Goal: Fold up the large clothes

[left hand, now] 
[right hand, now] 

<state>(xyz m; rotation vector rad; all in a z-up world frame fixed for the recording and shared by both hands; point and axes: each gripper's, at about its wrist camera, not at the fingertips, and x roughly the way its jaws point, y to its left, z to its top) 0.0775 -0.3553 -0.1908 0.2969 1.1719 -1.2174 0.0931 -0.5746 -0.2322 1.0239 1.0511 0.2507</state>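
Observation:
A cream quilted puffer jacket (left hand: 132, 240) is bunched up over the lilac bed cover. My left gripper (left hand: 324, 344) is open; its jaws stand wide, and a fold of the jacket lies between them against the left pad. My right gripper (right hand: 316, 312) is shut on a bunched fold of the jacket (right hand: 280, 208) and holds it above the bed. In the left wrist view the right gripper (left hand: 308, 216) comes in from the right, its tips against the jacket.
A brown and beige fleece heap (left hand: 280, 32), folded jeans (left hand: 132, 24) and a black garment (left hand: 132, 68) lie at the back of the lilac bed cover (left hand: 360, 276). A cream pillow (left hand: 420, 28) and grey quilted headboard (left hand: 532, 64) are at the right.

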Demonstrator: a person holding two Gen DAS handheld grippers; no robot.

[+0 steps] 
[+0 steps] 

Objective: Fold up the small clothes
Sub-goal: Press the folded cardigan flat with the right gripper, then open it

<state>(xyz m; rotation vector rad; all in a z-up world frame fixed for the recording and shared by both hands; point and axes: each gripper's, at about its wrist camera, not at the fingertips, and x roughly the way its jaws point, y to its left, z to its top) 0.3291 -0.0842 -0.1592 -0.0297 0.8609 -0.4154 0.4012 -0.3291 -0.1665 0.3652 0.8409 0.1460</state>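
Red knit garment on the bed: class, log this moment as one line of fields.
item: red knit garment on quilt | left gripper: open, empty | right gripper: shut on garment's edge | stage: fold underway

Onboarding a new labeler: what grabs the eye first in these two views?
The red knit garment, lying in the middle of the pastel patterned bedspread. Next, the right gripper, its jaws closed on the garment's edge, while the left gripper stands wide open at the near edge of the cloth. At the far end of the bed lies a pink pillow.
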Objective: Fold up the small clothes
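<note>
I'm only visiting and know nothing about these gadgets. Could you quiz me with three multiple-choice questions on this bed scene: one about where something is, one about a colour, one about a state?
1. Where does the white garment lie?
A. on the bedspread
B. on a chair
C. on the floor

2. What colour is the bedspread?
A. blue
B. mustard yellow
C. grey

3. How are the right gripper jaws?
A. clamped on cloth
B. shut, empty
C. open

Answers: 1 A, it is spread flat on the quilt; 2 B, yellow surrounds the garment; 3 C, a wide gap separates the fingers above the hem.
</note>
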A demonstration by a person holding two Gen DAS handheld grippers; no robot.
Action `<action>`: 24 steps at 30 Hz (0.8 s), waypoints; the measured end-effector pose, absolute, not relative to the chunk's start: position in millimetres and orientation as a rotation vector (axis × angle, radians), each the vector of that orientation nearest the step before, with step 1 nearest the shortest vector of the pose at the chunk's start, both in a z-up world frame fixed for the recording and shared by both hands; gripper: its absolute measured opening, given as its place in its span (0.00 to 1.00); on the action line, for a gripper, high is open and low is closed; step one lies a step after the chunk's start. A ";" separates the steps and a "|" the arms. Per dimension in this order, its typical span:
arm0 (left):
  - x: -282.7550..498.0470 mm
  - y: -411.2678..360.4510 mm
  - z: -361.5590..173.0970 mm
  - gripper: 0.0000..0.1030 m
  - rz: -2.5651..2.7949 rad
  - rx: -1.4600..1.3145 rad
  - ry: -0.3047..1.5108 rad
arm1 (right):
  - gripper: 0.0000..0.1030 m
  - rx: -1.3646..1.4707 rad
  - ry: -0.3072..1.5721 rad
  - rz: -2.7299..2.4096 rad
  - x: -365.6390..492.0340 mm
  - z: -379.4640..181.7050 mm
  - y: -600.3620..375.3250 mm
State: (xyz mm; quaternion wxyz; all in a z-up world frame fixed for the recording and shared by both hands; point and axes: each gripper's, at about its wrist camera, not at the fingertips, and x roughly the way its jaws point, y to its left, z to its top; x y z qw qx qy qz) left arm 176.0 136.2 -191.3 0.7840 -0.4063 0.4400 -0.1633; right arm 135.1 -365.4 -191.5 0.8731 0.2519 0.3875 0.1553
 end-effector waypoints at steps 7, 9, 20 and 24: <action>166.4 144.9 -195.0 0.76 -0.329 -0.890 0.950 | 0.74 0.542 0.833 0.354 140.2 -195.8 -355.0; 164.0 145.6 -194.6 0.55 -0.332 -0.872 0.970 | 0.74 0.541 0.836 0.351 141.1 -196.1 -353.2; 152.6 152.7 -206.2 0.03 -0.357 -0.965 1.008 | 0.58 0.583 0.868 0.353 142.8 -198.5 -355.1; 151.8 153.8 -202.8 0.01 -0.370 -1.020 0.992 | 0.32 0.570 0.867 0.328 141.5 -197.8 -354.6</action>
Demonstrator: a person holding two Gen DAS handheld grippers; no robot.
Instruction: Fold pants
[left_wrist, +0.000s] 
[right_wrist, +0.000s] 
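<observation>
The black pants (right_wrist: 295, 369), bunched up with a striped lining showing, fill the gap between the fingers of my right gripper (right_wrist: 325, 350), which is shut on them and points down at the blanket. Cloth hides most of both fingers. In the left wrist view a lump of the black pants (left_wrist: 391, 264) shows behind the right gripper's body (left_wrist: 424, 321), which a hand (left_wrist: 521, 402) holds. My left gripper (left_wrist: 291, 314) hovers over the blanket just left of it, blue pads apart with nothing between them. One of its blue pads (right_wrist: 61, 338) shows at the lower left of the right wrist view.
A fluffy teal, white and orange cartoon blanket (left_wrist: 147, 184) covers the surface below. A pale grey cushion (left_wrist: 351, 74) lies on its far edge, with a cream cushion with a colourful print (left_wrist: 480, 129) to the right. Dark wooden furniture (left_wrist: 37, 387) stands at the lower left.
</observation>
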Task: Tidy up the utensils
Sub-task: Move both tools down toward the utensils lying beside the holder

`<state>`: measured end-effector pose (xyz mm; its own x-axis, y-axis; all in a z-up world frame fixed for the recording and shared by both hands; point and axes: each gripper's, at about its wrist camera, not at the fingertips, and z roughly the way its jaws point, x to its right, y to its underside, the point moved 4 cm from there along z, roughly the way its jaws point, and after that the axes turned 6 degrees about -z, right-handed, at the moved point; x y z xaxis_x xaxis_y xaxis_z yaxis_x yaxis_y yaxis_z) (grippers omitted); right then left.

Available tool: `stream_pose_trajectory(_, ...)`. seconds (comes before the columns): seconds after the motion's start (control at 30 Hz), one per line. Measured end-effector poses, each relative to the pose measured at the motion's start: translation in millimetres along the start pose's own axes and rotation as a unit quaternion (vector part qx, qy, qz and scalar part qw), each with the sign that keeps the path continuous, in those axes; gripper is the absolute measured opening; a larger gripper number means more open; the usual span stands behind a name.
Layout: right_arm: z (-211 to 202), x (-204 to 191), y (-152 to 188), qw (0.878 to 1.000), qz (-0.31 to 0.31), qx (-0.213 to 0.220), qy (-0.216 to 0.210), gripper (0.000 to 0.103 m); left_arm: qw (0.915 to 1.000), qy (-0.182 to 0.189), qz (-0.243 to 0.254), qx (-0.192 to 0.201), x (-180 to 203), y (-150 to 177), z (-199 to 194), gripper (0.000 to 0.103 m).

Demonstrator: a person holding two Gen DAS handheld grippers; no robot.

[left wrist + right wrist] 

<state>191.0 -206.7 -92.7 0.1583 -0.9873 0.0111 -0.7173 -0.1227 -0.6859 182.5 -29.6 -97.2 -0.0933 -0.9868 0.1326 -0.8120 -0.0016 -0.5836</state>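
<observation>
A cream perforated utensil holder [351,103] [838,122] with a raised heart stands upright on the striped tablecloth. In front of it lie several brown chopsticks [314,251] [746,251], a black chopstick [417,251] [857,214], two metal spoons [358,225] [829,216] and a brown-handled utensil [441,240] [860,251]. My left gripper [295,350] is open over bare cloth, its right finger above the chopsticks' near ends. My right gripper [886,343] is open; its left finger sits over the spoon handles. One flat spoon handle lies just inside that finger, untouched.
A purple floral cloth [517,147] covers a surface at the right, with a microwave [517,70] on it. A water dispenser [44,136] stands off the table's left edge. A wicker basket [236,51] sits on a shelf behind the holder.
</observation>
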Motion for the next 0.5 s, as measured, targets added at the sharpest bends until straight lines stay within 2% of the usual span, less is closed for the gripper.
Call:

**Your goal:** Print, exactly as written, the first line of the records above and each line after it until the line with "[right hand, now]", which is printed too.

**Task response:**
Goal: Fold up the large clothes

[left hand, now] 
[right hand, now] 

No additional output is expected for this exercise.